WHAT TO WORK ON |
Word for word, transcribe the material below from its first line to the line with "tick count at", both included.
• • •
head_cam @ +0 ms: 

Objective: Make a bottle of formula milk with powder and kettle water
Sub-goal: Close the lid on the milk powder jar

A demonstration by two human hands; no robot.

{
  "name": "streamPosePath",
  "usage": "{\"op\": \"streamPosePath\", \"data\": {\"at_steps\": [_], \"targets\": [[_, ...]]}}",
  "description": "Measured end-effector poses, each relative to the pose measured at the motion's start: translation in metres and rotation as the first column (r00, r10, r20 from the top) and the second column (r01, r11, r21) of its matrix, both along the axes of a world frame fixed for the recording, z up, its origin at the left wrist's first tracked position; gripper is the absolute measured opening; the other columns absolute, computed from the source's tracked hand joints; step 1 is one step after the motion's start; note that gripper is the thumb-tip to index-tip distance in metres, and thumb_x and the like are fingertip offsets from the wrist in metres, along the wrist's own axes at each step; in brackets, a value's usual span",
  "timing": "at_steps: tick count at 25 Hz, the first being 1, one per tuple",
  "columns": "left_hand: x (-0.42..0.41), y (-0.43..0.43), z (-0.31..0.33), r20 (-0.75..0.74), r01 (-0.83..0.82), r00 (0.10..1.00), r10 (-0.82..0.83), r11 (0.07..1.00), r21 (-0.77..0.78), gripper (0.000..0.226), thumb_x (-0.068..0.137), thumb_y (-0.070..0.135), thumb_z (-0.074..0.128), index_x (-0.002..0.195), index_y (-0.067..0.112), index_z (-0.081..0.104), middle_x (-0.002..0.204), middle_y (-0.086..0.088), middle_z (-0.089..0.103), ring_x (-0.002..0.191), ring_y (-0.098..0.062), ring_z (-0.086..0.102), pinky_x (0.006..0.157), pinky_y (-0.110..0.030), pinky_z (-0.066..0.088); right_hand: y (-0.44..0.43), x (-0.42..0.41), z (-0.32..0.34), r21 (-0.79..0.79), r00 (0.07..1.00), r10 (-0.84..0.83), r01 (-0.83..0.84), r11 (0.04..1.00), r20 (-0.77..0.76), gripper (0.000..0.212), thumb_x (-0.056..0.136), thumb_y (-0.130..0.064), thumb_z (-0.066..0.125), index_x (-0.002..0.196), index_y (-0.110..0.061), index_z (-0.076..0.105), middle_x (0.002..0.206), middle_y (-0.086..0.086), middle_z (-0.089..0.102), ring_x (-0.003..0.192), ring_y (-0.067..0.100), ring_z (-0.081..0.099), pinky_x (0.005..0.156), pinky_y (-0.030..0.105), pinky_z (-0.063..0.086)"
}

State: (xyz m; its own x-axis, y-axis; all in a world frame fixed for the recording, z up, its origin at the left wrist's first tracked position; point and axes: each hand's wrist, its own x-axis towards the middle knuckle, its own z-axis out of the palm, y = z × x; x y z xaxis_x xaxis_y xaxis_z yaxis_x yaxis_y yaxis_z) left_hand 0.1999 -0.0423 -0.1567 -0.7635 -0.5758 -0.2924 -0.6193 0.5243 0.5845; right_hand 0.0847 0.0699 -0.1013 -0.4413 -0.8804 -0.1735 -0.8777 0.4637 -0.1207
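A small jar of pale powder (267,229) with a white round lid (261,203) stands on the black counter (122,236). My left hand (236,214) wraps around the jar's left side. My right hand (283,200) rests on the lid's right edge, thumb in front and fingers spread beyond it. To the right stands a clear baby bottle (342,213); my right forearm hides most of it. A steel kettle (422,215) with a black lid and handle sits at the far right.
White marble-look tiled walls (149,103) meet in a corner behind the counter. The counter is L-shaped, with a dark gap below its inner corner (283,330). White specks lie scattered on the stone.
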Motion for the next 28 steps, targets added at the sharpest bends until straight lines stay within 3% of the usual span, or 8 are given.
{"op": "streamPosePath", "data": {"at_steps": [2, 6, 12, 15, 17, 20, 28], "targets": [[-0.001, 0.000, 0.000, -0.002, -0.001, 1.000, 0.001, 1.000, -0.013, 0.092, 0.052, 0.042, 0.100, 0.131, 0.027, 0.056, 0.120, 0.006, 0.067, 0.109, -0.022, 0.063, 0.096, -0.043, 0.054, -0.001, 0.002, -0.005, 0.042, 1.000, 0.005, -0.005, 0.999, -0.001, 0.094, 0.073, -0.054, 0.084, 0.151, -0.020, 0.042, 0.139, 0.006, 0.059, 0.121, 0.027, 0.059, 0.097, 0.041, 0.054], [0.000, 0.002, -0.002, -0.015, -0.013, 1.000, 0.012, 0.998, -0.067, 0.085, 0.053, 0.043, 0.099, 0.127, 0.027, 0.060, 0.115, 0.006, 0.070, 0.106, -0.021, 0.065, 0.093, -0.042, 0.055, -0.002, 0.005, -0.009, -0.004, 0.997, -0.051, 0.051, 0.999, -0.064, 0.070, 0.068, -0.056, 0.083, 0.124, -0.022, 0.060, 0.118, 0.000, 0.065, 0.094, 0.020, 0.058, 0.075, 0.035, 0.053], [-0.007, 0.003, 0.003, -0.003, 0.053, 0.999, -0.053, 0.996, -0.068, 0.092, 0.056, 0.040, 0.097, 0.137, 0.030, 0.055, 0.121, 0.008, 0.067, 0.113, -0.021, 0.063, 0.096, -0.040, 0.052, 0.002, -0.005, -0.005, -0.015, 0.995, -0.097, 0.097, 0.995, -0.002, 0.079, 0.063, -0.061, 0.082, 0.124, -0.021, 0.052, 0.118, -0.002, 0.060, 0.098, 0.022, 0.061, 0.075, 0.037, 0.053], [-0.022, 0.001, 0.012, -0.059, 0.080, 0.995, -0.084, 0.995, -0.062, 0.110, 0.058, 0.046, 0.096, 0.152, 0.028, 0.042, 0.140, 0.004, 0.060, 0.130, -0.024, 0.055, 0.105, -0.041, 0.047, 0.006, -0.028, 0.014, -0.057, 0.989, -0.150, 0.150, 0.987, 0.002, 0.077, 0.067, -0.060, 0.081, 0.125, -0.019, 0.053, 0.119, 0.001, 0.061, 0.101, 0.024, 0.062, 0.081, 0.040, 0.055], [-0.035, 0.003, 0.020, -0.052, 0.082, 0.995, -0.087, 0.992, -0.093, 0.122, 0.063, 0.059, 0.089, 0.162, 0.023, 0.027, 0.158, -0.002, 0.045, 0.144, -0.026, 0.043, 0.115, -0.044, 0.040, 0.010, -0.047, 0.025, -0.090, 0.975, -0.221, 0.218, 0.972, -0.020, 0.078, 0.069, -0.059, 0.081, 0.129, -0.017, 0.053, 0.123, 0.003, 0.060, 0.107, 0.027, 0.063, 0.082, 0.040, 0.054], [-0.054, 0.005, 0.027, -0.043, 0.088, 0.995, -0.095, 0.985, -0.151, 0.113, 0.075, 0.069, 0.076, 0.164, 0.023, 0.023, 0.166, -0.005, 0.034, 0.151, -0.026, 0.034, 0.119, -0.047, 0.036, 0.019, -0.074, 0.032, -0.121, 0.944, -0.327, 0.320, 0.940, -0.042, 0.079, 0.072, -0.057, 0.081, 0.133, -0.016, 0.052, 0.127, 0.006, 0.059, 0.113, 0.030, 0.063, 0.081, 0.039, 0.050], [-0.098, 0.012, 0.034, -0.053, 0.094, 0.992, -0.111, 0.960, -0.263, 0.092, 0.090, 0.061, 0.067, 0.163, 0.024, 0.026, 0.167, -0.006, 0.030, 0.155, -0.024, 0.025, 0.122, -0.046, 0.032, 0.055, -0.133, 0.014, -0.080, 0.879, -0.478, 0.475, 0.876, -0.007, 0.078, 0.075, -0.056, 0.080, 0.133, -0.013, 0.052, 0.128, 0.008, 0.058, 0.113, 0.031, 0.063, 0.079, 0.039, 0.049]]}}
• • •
REPLY |
head_cam @ +0 ms: 

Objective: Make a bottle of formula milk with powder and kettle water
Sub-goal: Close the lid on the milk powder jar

A demonstration by two human hands; no robot.

{
  "name": "streamPosePath",
  "usage": "{\"op\": \"streamPosePath\", \"data\": {\"at_steps\": [_], \"targets\": [[_, ...]]}}",
  "description": "Measured end-effector poses, each relative to the pose measured at the motion's start: translation in metres and rotation as the first column (r00, r10, r20 from the top) and the second column (r01, r11, r21) of its matrix, both along the axes of a world frame fixed for the recording, z up, its origin at the left wrist's first tracked position; gripper is the absolute measured opening; the other columns absolute, computed from the source's tracked hand joints; step 1 is one step after the motion's start; note that gripper is the thumb-tip to index-tip distance in metres, and thumb_x and the like are fingertip offsets from the wrist in metres, along the wrist's own axes at each step; in brackets, a value's usual span",
  "timing": "at_steps: tick count at 25 Hz, the first being 1, one per tuple",

There's nothing left to add to the answer.